• Work item: Please restate the listing that follows without changing anything.
────
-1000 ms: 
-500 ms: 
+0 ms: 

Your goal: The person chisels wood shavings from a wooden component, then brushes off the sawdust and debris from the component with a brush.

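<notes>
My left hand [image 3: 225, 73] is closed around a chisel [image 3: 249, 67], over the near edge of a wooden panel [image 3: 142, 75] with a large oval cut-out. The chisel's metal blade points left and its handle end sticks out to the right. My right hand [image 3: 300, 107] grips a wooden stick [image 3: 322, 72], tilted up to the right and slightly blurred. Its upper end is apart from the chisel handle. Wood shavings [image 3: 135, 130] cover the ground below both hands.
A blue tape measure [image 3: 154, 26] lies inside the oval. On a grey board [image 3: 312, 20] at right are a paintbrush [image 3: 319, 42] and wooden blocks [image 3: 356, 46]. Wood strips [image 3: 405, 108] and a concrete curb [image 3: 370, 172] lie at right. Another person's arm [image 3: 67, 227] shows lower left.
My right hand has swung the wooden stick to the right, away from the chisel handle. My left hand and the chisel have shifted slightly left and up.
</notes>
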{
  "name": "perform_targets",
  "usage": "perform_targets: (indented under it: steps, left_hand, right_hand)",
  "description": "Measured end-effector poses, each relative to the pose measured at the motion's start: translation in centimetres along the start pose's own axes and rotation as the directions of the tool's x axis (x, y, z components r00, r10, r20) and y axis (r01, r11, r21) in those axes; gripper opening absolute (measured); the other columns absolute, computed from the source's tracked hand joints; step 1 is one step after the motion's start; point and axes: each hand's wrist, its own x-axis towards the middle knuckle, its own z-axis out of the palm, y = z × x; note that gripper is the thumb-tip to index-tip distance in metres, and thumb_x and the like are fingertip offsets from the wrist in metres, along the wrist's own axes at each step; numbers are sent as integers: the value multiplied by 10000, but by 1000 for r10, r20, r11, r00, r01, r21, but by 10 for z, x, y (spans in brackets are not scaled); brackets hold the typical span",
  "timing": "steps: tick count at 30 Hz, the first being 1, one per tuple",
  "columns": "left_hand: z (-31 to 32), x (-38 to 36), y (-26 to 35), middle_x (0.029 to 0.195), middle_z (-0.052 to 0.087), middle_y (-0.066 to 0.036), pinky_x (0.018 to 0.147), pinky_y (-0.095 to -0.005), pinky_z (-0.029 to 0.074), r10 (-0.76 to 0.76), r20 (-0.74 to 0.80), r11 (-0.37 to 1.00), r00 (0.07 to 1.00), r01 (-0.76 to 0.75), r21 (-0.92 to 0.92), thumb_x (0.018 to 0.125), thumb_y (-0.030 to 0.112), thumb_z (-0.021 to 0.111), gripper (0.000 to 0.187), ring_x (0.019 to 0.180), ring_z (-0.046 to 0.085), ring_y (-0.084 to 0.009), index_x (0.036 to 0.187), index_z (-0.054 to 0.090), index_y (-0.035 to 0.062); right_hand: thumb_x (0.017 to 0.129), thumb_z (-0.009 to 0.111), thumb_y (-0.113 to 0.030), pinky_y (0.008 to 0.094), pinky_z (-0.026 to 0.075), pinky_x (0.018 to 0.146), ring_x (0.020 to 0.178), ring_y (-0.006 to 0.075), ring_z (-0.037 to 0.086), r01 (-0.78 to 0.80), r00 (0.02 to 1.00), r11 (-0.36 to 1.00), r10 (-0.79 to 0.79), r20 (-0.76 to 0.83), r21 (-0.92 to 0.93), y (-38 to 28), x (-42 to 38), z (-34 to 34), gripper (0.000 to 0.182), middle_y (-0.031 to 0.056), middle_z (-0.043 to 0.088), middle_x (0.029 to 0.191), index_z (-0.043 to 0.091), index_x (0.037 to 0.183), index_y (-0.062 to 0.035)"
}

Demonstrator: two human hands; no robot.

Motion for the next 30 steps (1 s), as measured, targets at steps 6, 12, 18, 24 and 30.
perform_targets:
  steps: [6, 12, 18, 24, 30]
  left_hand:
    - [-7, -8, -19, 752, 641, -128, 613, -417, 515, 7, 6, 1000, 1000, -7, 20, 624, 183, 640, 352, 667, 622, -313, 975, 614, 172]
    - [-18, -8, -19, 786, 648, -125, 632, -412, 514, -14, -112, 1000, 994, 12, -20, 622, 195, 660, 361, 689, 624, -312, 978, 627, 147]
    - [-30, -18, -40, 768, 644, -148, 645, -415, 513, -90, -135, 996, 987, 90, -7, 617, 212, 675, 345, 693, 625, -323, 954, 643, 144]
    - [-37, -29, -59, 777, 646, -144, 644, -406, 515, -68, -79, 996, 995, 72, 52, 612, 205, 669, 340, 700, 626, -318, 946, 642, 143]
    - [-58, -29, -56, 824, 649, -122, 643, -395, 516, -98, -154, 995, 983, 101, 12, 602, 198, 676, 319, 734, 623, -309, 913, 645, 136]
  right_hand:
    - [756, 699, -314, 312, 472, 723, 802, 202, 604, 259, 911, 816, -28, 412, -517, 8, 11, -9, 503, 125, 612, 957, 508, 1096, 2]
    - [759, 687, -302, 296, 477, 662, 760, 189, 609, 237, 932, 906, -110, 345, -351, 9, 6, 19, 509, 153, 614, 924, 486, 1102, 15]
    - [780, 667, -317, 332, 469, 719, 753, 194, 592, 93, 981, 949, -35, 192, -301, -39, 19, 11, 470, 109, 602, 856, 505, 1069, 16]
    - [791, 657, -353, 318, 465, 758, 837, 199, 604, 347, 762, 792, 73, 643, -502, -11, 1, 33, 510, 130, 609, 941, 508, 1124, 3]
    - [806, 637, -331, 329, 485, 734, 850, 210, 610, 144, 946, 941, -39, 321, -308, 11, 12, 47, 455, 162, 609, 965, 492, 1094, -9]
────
• Task result:
-1000 ms: 
-500 ms: 
+0 ms: 

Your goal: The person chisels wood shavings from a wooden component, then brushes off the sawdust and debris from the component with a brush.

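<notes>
My left hand [image 3: 225, 73] is closed around a chisel [image 3: 249, 67], over the near edge of a wooden panel [image 3: 142, 75] with a large oval cut-out. The chisel's metal blade points left and its handle end sticks out to the right. My right hand [image 3: 300, 107] grips a wooden stick [image 3: 322, 72], tilted up to the right and slightly blurred. Its upper end is apart from the chisel handle. Wood shavings [image 3: 135, 130] cover the ground below both hands.
A blue tape measure [image 3: 154, 26] lies inside the oval. On a grey board [image 3: 312, 20] at right are a paintbrush [image 3: 319, 42] and wooden blocks [image 3: 356, 46]. Wood strips [image 3: 405, 108] and a concrete curb [image 3: 370, 172] lie at right. Another person's arm [image 3: 67, 227] shows lower left.
My right hand has swung the wooden stick to the right, away from the chisel handle. My left hand and the chisel have shifted slightly left and up.
</notes>
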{
  "name": "perform_targets",
  "usage": "perform_targets: (indented under it: steps, left_hand, right_hand)",
  "description": "Measured end-effector poses, each relative to the pose measured at the motion's start: translation in centimetres along the start pose's own axes and rotation as the directions of the tool's x axis (x, y, z components r00, r10, r20) and y axis (r01, r11, r21) in those axes; gripper opening absolute (measured); the other columns absolute, computed from the source's tracked hand joints; step 1 is one step after the motion's start; point and axes: each hand's wrist, its own x-axis towards the middle knuckle, its own z-axis out of the palm, y = z × x; note that gripper is the thumb-tip to index-tip distance in metres, and thumb_x and the like are fingertip offsets from the wrist in metres, along the wrist's own axes at each step; numbers are sent as integers: the value multiplied by 10000, but by 1000 for r10, r20, r11, r00, r01, r21, but by 10 for z, x, y (spans in brackets are not scaled); brackets hold the typical span",
  "timing": "steps: tick count at 30 Hz, the first being 1, one per tuple",
  "columns": "left_hand: z (-31 to 32), x (-38 to 36), y (-26 to 35), middle_x (0.029 to 0.195), middle_z (-0.052 to 0.087), middle_y (-0.066 to 0.036), pinky_x (0.018 to 0.147), pinky_y (-0.095 to -0.005), pinky_z (-0.029 to 0.074), r10 (-0.76 to 0.76), r20 (-0.74 to 0.80), r11 (-0.37 to 1.00), r00 (0.07 to 1.00), r01 (-0.76 to 0.75), r21 (-0.92 to 0.92), thumb_x (0.018 to 0.125), thumb_y (-0.030 to 0.112), thumb_z (-0.021 to 0.111), gripper (0.000 to 0.187), ring_x (0.019 to 0.180), ring_z (-0.046 to 0.085), ring_y (-0.084 to 0.009), index_x (0.036 to 0.187), index_z (-0.054 to 0.090), index_y (-0.035 to 0.062); right_hand: thumb_x (0.017 to 0.129), thumb_z (-0.009 to 0.111), thumb_y (-0.113 to 0.030), pinky_y (0.008 to 0.094), pinky_z (-0.026 to 0.075), pinky_x (0.018 to 0.146), ring_x (0.020 to 0.178), ring_y (-0.006 to 0.075), ring_z (-0.037 to 0.086), r01 (-0.78 to 0.80), r00 (0.02 to 1.00), r11 (-0.36 to 1.00), r10 (-0.79 to 0.79), r20 (-0.76 to 0.83), r21 (-0.92 to 0.93), y (-38 to 28), x (-42 to 38), z (-34 to 34), gripper (0.000 to 0.182), middle_y (-0.031 to 0.056), middle_z (-0.043 to 0.088), middle_x (0.029 to 0.191), index_z (-0.043 to 0.091), index_x (0.037 to 0.183), index_y (-0.062 to 0.035)"
}

Demonstrator: two human hands; no robot.

Motion for the next 30 steps (1 s), as measured, targets at steps 6, 12, 18, 24 and 30.
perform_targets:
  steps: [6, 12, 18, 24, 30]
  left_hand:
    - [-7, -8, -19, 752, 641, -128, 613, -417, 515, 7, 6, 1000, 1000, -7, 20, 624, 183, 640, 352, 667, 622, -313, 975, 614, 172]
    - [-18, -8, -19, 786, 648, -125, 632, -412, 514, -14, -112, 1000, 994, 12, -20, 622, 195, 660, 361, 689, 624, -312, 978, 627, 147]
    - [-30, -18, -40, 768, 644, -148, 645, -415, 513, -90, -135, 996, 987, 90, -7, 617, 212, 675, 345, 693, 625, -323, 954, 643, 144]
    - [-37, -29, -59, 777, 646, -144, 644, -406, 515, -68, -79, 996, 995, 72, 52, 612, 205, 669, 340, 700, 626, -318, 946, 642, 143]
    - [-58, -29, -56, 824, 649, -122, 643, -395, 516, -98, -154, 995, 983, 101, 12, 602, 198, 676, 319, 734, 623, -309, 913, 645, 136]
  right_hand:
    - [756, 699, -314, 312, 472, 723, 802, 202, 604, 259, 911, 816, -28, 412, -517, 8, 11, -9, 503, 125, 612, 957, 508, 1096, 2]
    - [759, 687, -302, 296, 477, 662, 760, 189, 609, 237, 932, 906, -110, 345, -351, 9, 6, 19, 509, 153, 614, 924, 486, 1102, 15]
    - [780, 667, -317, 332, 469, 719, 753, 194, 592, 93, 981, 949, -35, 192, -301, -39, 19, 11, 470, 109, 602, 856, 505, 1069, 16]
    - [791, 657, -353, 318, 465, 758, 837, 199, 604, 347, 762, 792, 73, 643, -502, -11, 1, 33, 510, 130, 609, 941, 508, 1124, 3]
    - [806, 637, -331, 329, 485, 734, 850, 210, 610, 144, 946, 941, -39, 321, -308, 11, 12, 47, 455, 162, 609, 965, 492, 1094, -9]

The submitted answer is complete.